What needs to be done:
Locate the lines of the listing below that hold "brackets", then copy each of them.

Records to process:

★ ★ ★ ★ ★

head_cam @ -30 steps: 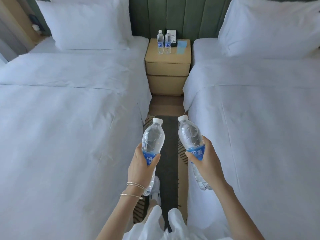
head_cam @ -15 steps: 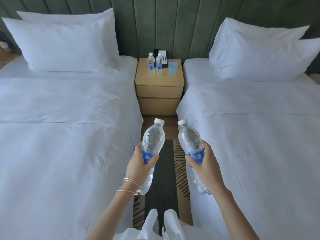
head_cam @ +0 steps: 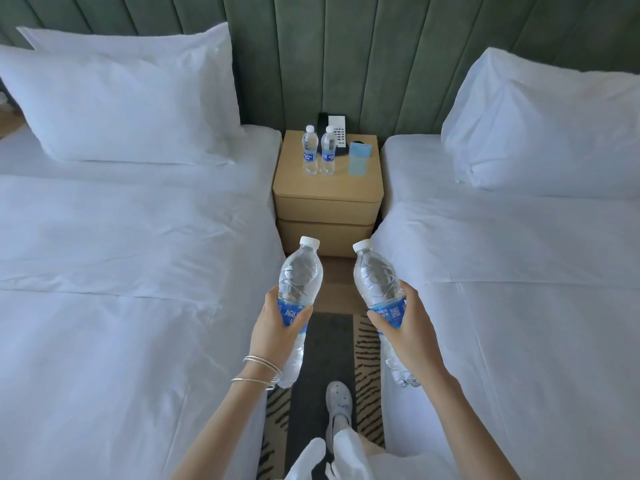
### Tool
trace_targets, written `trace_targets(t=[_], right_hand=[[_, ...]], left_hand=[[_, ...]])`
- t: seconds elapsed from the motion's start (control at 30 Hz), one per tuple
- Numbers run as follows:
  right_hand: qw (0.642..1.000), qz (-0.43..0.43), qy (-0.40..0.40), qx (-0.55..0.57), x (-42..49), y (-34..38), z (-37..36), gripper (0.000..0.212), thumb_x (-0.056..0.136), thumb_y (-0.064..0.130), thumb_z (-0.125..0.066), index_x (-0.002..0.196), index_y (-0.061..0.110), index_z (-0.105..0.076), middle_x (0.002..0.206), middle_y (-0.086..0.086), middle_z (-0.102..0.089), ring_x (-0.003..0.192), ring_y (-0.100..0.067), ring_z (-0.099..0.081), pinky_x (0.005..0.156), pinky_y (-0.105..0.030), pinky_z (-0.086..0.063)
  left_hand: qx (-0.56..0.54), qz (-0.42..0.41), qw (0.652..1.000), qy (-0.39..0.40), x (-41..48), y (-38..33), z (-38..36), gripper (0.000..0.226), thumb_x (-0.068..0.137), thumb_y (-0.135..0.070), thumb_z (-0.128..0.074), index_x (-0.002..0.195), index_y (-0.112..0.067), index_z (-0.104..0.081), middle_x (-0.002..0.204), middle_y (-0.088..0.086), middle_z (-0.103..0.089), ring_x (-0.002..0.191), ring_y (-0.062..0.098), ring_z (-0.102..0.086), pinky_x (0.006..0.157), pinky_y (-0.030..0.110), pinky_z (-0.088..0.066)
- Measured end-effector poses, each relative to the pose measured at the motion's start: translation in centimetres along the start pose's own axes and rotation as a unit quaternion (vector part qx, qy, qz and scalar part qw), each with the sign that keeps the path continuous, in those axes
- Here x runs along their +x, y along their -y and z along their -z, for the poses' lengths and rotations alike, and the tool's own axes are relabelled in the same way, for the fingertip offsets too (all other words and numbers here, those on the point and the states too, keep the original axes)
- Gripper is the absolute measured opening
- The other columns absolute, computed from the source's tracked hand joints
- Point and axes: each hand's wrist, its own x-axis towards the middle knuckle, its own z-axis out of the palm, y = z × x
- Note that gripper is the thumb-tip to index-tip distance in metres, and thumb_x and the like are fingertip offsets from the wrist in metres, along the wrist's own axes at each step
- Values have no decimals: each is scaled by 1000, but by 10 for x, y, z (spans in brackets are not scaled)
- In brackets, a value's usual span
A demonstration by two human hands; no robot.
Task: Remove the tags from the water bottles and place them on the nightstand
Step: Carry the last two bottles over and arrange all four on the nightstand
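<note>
My left hand [head_cam: 272, 329] grips a clear water bottle [head_cam: 300, 271] with a white cap around its blue label. My right hand [head_cam: 407, 329] grips a second water bottle [head_cam: 375, 277] the same way. Both bottles tilt forward over the aisle between two beds. Ahead stands the tan nightstand [head_cam: 327, 199], well beyond the hands. On its top stand two more small bottles [head_cam: 318, 154] side by side, with a blue card [head_cam: 359, 159] to their right. No tag is plainly visible on the held bottles.
White beds flank the aisle at left [head_cam: 121, 271] and right [head_cam: 519, 289], each with a pillow. A phone [head_cam: 335, 128] sits at the nightstand's back against the green padded headboard. A striped rug [head_cam: 367, 344] covers the floor, with my shoe [head_cam: 339, 401] on it.
The view has come closer to the nightstand and tipped upward, so the headboard and pillows show more. Both hands still hold their bottles the same way.
</note>
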Motion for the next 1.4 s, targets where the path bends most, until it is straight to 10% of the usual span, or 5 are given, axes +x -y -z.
trace_targets(t=[0.33,1.4], right_hand=[[997,27,8,74,172,11,8,59,78,28,-73,126,21,-40,108,22,-46,90,4,-54,67,2,-40],[991,-38,-77,102,557,53,-110,61,77,33,-74,127,18,-42,114,8,-54,102,-8,-57,75,-19,-50]], left_hand=[[-30,13,999,-35,134,-53,-37,55,84,-36,-64,127,-15,-40,118,3,-59,92,16,-59,76,25,-51],[-72,-77,994,42,576,-98,-44,53,82,-33,-67,124,-13,-43,109,-1,-60,92,17,-62,70,22,-49]])
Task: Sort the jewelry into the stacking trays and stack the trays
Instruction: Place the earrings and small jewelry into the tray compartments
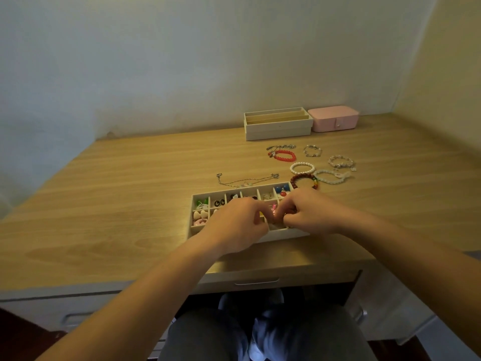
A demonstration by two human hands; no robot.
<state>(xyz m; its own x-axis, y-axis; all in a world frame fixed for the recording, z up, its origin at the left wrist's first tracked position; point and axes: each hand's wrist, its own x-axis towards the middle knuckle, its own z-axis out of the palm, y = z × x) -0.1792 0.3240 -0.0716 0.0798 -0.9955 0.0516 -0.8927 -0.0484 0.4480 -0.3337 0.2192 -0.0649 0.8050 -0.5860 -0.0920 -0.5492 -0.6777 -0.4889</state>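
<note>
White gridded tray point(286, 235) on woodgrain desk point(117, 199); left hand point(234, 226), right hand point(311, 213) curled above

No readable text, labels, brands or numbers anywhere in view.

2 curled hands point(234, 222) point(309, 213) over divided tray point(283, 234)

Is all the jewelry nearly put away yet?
Not yet. Done: the divided tray has small pieces like earrings in many cells. In hand: the left hand and right hand meet over its near cells with curled fingers; what they hold is hidden. Left: the red bracelet, pearl bracelet, other bracelets and a thin necklace lie loose on the desk, and this tray isn't stacked on the back trays.
</note>
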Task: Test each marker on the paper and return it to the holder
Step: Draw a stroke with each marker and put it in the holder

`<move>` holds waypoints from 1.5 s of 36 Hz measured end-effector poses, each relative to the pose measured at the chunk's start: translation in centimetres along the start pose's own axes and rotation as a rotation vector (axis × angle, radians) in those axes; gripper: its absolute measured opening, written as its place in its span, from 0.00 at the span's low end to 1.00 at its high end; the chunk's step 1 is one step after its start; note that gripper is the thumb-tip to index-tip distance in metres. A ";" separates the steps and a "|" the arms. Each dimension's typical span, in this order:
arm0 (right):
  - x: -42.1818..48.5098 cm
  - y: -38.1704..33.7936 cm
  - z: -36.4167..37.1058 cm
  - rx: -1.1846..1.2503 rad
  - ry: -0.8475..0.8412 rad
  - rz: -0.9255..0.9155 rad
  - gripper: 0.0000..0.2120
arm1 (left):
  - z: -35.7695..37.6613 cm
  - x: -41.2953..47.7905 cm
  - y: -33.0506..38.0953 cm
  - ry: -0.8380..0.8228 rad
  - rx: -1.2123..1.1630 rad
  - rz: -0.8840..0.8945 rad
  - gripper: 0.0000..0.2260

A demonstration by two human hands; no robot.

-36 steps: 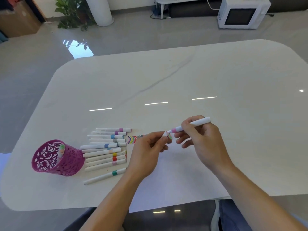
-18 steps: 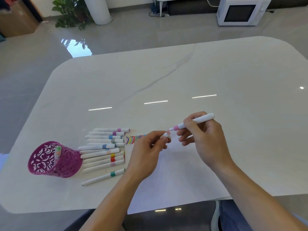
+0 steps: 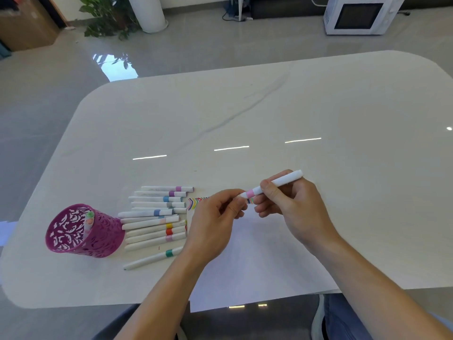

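My right hand (image 3: 291,204) grips a white marker with a pink band (image 3: 277,184), held slanted above the white paper (image 3: 257,261). The marker's pink end meets the fingertips of my left hand (image 3: 215,222), which pinch its small white cap, mostly hidden by the fingers. A row of coloured chevron marks (image 3: 195,202) runs along the paper's top edge, partly behind my hands. The magenta cut-out holder (image 3: 73,236) stands at the left with a marker (image 3: 89,218) inside. Several capped white markers (image 3: 157,217) lie in a row between holder and paper.
One marker with a green band (image 3: 154,258) lies apart, nearest the table's front edge. The white table (image 3: 318,106) stretches far behind and to the right. The paper overhangs the front edge. On the floor beyond are a microwave (image 3: 360,15) and a plant (image 3: 107,15).
The marker's pink end and my left fingertips have drawn together, with the gap between them gone. Both hands stay in the same spot above the paper.
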State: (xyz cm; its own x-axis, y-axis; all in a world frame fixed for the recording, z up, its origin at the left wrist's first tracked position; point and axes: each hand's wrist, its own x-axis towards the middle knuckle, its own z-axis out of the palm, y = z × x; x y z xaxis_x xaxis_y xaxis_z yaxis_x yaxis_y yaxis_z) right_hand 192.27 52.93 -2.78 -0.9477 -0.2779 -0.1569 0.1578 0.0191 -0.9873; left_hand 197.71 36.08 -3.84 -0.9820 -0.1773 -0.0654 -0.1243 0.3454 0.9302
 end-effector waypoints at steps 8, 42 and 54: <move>-0.3 0.6 0.4 0.060 -0.010 0.010 0.09 | -0.2 -0.3 0.0 0.031 0.021 0.013 0.12; -0.2 0.3 1.5 -0.315 -0.179 0.303 0.09 | -5.1 -1.7 2.3 0.456 -0.348 0.025 0.03; -0.4 1.2 2.2 -0.591 -0.210 0.222 0.06 | -12.4 -3.7 1.5 0.784 0.493 0.431 0.12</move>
State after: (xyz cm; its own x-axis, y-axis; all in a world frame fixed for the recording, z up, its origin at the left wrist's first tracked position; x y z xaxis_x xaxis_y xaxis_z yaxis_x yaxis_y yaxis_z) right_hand 193.50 50.92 -3.85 -0.8265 -0.3866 -0.4091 0.1078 0.6047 -0.7892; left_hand 202.93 25.85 2.23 -0.6091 -0.4404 0.6596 -0.0011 0.8322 0.5545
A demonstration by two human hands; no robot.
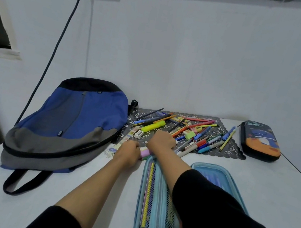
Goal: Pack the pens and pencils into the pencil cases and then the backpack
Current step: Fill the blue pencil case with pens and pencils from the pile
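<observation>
A light blue pencil case (151,204) lies open on the white table, with a few pencils behind its mesh pocket. My left hand (128,152) grips a bundle of pastel pens (146,152) at the case's far end. My right hand (162,141) is curled over the near edge of the pile of pens and pencils (189,130) on a dark lace mat; what its fingers hold is hidden. A blue and grey backpack (69,125) lies flat at the left. A second, dark pencil case (260,140) with an orange and blue picture lies shut at the far right.
A yellow highlighter (152,125), a white eraser (138,133) and a patterned ruler (128,135) lie on the mat's left part. A dark cable (56,47) hangs from a wall socket behind the backpack. The table's right edge runs close past the dark case.
</observation>
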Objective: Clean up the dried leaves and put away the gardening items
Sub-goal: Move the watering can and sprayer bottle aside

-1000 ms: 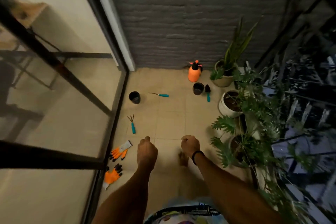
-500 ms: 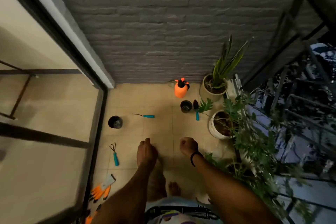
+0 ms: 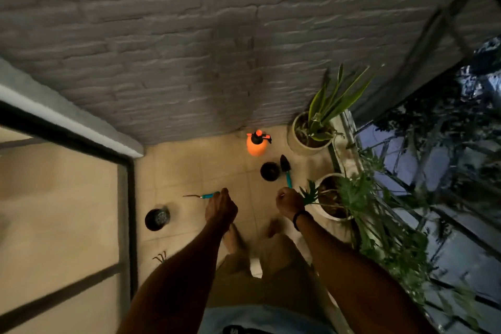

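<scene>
On the tiled balcony floor lie a thin teal-handled tool (image 3: 202, 195), a black trowel with a teal handle (image 3: 286, 171) and the prongs of a small hand rake (image 3: 160, 257). An orange pressure sprayer (image 3: 254, 145) stands by the brick wall. One small black pot (image 3: 269, 171) sits beside the trowel, another black pot (image 3: 157, 219) near the glass door. My left hand (image 3: 221, 207) and my right hand (image 3: 288, 202) are held out in front of me as fists, holding nothing, well above the floor. I make out no dried leaves.
A grey brick wall closes the far end. A glass sliding door (image 3: 124, 225) runs along the left. Potted plants (image 3: 309, 141) and a white pot (image 3: 329, 198) line the railing on the right, foliage reaching inward. My bare feet stand on the tiles between them.
I have walked forward toward the wall, so the tools and pots are closer. The orange gloves have dropped out of view behind me. Both hands have stayed clenched.
</scene>
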`<action>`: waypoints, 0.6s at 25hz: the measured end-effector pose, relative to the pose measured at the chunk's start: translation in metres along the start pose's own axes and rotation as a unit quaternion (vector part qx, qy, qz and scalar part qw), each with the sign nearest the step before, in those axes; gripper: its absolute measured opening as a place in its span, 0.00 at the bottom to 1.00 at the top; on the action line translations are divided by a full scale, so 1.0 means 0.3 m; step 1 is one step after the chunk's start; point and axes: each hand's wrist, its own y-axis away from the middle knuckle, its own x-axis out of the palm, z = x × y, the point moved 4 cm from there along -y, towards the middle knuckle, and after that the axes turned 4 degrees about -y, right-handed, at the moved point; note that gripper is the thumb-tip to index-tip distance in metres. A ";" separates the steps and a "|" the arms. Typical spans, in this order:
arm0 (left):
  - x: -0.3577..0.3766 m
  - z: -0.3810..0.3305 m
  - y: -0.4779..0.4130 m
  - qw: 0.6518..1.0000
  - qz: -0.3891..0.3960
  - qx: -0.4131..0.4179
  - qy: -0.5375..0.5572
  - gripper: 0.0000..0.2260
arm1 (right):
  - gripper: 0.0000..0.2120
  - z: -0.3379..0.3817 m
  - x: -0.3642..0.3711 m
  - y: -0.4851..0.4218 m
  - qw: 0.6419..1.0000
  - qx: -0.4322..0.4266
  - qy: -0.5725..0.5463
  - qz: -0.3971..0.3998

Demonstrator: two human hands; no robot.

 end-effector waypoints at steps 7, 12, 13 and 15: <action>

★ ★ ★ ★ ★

Written response:
- Values have no decimals: each is scaled by 1000, but by 10 for x, y, z (spans in brackets are not scaled)
- In brackets, a value's usual span

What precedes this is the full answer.